# REQUIREMENT:
In the data that follows, determine how many lines contain the word "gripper", and give only that number.

# SOURCE DATA:
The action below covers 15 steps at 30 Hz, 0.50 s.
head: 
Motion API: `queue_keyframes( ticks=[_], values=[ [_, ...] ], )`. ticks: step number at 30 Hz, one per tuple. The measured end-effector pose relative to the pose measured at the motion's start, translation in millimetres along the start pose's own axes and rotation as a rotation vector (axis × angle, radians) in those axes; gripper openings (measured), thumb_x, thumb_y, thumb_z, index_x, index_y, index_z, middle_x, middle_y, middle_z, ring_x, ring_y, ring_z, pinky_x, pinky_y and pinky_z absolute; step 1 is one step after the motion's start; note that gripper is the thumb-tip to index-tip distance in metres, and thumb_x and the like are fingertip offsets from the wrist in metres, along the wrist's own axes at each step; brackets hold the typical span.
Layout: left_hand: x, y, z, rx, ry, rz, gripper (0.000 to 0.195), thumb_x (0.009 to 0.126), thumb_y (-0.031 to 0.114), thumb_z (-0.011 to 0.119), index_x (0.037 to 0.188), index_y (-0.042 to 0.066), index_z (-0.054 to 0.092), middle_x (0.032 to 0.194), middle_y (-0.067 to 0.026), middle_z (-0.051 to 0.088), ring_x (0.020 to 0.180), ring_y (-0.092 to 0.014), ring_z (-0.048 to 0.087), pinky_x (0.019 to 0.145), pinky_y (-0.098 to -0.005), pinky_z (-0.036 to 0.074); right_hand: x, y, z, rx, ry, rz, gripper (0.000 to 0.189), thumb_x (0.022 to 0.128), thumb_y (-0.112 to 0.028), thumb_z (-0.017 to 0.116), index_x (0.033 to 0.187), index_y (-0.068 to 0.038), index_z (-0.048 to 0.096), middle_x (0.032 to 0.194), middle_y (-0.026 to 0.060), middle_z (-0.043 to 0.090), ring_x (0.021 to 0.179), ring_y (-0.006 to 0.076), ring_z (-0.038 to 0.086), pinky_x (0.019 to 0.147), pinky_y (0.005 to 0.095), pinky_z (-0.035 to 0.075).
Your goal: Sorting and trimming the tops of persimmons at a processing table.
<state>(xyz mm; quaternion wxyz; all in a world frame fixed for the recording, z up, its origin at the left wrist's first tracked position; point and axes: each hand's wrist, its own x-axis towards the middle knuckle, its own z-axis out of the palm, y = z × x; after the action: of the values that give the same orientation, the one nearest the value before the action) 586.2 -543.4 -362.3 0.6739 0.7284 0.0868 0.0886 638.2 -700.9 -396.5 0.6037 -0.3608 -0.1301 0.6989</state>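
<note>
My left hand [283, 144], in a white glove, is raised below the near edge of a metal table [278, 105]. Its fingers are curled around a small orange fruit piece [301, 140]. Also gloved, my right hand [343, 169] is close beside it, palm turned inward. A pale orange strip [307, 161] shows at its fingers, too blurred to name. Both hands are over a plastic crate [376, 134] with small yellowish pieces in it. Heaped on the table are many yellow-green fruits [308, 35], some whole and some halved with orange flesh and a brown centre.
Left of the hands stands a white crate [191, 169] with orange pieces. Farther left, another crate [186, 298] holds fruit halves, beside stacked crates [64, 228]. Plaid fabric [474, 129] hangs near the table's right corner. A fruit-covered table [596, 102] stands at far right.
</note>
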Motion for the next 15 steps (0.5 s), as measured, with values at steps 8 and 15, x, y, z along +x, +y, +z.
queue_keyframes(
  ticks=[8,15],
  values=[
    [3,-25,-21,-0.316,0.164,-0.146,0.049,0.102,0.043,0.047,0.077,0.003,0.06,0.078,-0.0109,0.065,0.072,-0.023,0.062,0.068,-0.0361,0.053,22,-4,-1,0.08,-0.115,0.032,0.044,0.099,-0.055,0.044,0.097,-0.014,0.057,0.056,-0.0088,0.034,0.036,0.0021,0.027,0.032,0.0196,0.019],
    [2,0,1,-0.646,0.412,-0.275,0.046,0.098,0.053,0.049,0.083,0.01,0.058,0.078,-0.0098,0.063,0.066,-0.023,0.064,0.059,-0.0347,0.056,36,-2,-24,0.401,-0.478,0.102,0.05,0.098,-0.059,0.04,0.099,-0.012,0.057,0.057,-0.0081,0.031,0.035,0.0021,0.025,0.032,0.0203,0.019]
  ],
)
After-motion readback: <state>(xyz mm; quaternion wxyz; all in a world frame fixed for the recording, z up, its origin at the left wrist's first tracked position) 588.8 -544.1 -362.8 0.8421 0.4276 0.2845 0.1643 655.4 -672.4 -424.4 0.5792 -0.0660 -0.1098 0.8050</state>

# RESPONSE AREA:
2